Ukraine risks bankruptcy without rapid financial aid: analysts

Published on 21/02/2014

Ukrainians are rushing to withdraw cash and the markets are panicking as concerns mount over the effects of the violence in Kiev on Ukraine's fragile economy.

Tensions in the country have alarmed investors for months and the risk of default looms unless Ukraine rapidly receives financial assistance.

It was the recession from which Kiev only tentatively emerged last year that brought a shock decision to scrap a free-trade deal with the European Union at the end of November.

Instead, Ukraine turned to neighbouring Russia, on which it is still very dependent.
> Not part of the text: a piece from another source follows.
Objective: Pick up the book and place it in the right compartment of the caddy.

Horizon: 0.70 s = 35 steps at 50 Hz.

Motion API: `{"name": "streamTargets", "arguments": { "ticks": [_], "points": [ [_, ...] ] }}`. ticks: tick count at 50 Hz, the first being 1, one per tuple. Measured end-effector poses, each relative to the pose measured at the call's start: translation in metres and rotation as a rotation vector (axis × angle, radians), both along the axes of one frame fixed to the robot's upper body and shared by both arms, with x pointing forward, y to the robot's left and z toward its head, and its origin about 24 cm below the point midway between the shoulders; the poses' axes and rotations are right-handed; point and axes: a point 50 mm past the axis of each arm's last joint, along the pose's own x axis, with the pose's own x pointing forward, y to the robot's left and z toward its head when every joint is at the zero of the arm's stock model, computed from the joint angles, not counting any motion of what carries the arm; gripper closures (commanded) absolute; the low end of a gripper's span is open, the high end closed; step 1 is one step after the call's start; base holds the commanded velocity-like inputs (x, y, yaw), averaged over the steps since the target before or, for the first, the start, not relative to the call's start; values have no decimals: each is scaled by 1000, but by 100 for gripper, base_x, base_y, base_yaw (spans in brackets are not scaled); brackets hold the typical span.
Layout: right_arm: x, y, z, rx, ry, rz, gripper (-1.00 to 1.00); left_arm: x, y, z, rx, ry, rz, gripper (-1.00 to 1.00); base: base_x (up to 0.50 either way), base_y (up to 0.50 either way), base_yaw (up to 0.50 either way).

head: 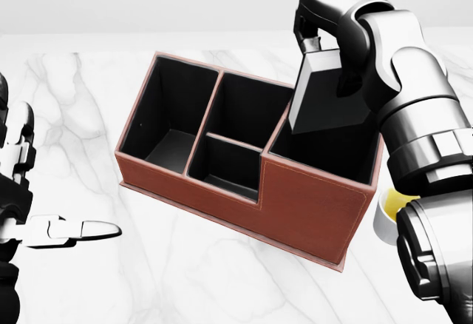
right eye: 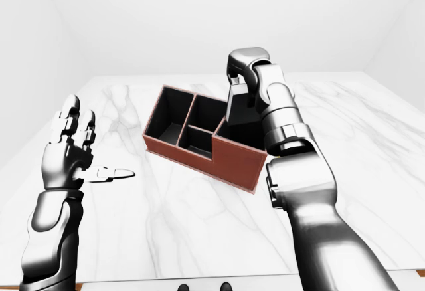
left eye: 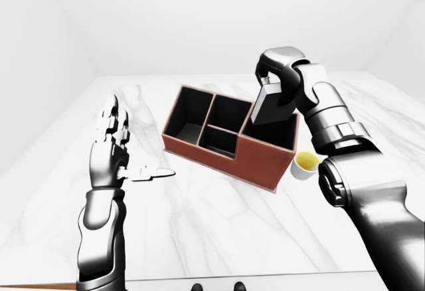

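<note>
A dark book (head: 325, 98) hangs nearly upright, tilted a little, with my right hand (head: 312, 43) shut on its upper end. Its lower edge is over the mouth of the right compartment (head: 325, 157) of the red-brown caddy (head: 310, 202). I cannot tell whether that edge is below the rim. The caddy has black inner walls and holds nothing in its left and middle compartments. My right forearm hides most of the right fingers. My left hand (left eye: 114, 141) stands open left of the caddy, well apart from it, fingers up and thumb pointing right.
A white cup (left eye: 306, 165) of yellow liquid stands on the marble table (left eye: 219, 224) just right of the caddy, close under my right forearm. White walls bound the table at the top of the eye views.
</note>
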Motion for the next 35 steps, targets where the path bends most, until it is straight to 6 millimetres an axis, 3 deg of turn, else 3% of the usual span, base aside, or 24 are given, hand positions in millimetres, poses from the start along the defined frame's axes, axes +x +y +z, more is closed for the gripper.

Moscow offered a $15 billion (10.9-billion-euro) loan and a cut in gas prices worth several billion dollars.

President Viktor Yanukovych, as close as ever to the Kremlin, accepted the deal, sidelining the EU in a move denounced as treacherous by the anti-Russian opposition.

The protests escalated in late January and Thursday’s bloody violence plunged the country back into uncertainty.

But while Russia handed over a $3-billion instalment in late December, this week it cancelled a planned $2-billion payout, saying that it was waiting for a return to calm.

The sudden burst of caution by Russia is ill-timed for Ukraine, where signs of the political crisis spreading to everyday life are multiplying.

Across the country, the public has anxiously stockpiled basic foodstuffs and rushed to withdraw money from banks as local lenders close branches or reduce hours.

Limits on cash withdrawals have prompted long lines at ATMs, but authorities said the caps were for security reasons, not because of any crisis in the banking system.

Ukraine is one of the world’s great suppliers of wheat, but grain prices have risen, driven up by stockpiling by certain key producers, according to French farming consultancy Agritel.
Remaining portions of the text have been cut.